Stains are the presiding symbolic image throughout the first chapter of the novel. The first stain appears on Joe Lundy’s cash register. As Lundy and the woman talk indirectly about the imminent evacuation, he tries, in vain, to wipe away the stain. Here, the stain represents the forced evacuation of Japanese-Americans. As one of the United States’ greatest shames, the national relocation of Japanese-Americans will forever mar, or stain, American history. In this scene, Lundy’s friendliness to the woman suggests that he harbors no ill will towards her, but his vain attempt to erase the stain shows that all white Americans are complicit in this injustice, even those who disagree with the evacuations but do nothing to stop it.
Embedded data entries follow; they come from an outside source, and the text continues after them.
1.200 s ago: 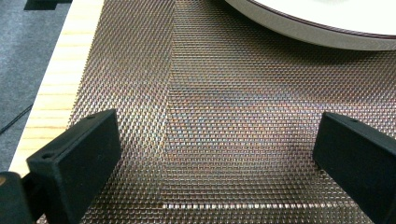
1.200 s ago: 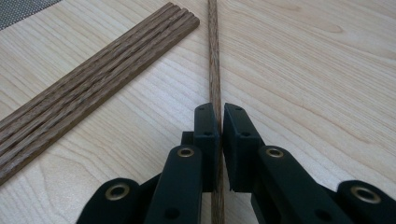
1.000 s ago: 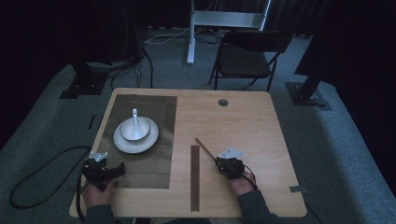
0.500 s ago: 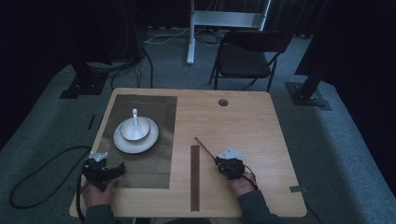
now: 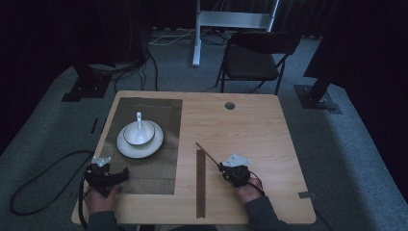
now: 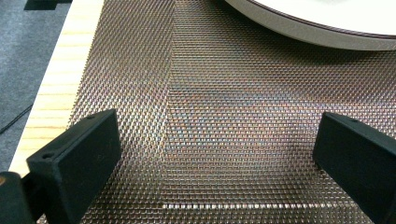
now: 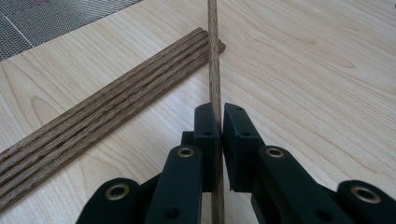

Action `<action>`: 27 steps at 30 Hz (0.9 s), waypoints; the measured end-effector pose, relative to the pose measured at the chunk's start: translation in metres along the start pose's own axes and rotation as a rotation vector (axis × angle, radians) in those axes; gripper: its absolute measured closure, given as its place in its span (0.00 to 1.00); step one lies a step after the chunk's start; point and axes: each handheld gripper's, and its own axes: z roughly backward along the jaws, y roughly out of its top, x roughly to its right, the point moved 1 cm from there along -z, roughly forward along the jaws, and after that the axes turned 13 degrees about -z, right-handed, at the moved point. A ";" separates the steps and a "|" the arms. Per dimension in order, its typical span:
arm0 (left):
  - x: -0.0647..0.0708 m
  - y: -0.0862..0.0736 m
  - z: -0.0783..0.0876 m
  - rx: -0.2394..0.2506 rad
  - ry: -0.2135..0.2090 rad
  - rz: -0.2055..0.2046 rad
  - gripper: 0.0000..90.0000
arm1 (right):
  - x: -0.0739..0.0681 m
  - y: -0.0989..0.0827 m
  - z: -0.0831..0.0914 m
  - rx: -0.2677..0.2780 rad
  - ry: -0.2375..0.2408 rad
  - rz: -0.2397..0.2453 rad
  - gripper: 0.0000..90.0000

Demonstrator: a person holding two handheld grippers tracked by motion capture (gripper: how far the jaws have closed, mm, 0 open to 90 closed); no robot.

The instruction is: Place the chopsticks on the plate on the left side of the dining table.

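One thin stick (image 7: 214, 60) is clamped between the jaws of the right gripper (image 7: 218, 122), which are closed on it. The stick is seen in the high view just right of the wooden strip (image 5: 200, 183), its far end above the strip's top end; whether the two touch cannot be told. In the right gripper view the near end of the stick is cut off by the lower edge, and the strip is cut off at the left. The left gripper (image 6: 215, 140) is held with its jaws wide apart and nothing between them, over the mat (image 6: 210, 116) left of the strip. The plate (image 6: 327, 28) is cut off at the top there. On the plate a bowl (image 5: 139, 133) with a spoon (image 5: 139, 121) is seen. No writing can be read anywhere.
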 end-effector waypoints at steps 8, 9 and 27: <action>0.000 0.000 0.000 0.000 0.000 0.000 0.02 | -0.002 0.000 0.000 0.003 0.015 0.022 0.94; 0.000 0.000 0.000 0.000 0.000 0.000 0.02 | -0.003 0.000 0.001 0.003 0.022 0.025 0.94; 0.000 0.000 0.000 0.000 0.000 0.000 0.02 | -0.016 0.003 0.005 0.024 0.094 0.099 0.94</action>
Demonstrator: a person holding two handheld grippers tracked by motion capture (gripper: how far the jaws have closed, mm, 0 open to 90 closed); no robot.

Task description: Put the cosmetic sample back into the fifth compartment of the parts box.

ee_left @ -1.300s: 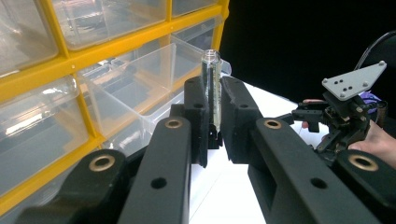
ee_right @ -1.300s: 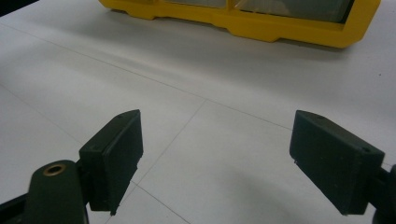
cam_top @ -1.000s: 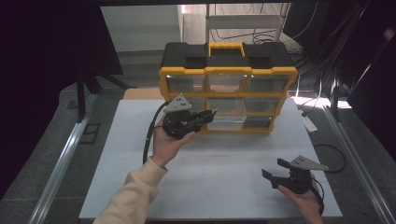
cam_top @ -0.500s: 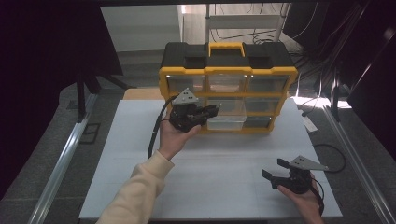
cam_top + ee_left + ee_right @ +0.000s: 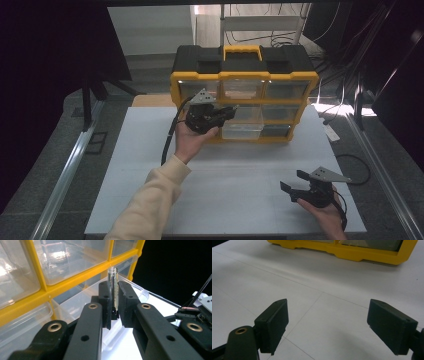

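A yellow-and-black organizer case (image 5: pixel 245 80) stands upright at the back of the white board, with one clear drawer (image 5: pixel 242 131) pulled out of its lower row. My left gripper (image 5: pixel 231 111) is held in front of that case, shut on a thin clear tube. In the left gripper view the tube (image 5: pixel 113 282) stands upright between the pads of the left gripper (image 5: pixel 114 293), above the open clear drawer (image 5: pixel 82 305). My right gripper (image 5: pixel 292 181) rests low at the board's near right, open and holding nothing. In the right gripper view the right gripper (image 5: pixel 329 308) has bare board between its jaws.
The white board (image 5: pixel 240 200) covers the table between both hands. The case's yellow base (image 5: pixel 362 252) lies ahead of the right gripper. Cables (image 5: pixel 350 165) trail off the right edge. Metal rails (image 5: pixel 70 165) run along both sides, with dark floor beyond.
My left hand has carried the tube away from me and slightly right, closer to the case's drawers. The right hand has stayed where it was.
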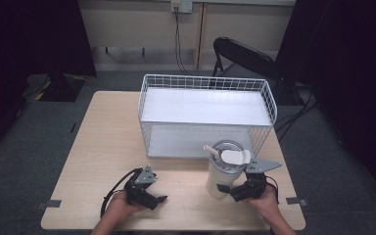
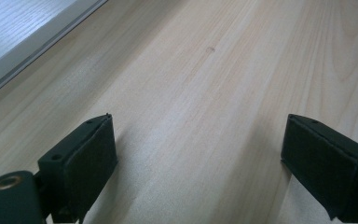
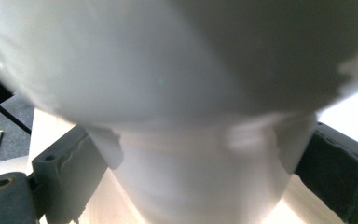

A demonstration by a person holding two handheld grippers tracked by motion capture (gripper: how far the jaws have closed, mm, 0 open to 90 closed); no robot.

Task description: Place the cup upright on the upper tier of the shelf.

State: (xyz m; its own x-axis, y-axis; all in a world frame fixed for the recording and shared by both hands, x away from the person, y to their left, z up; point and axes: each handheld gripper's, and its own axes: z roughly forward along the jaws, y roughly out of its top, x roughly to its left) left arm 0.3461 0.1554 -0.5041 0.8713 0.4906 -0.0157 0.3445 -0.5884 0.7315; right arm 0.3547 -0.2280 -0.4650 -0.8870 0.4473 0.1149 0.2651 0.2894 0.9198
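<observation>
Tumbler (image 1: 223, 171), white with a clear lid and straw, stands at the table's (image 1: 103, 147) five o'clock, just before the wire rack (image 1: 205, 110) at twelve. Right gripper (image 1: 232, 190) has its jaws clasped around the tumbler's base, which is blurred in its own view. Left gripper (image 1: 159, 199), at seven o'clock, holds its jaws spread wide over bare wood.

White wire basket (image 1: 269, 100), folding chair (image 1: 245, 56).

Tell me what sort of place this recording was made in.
Probably a lab or office room set up for recording. A small wooden table stands on grey carpet, dark curtains hang at both sides, and a folding chair and a wall socket with a cable sit behind.
</observation>
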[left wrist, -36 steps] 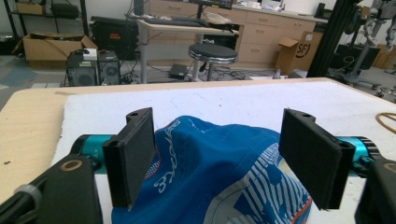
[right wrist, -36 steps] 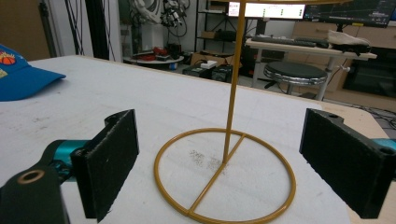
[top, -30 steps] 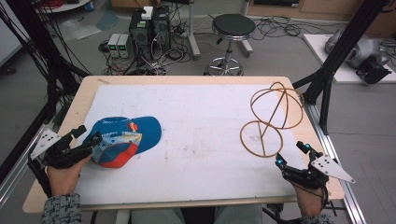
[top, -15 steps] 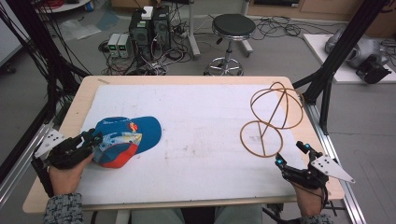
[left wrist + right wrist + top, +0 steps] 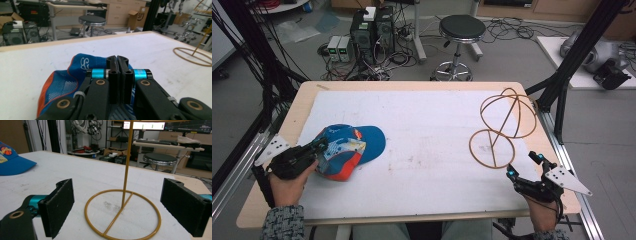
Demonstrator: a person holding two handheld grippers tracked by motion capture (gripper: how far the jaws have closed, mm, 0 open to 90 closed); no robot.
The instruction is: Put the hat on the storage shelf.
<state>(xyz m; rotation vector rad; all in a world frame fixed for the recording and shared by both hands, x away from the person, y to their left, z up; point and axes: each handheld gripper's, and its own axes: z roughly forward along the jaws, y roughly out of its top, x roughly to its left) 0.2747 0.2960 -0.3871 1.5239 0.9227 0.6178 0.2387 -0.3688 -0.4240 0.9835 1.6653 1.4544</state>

Later in the chapter, a bloodstain appears on the woman’s gloves when she kills White Dog. Though the woman kills White Dog out of mercy, so that it won’t starve when the family is gone, Otsuka suggests that even this action will have lasting psychological effects on the woman. The stain imagery implies that all violence leaves echoes and traces that affect us into the future. From the cash register that Joe Lundy just cannot get clean to the woman’s white gloves soiled by her dog’s blood, stains represent the enduring presence of past violence and transgressions.
Stains Quotes in When the Emperor was Divine
“You can pay me later,” he said. Then he began to wipe the side of the register with a rag. There was a dark stain there that would not go away.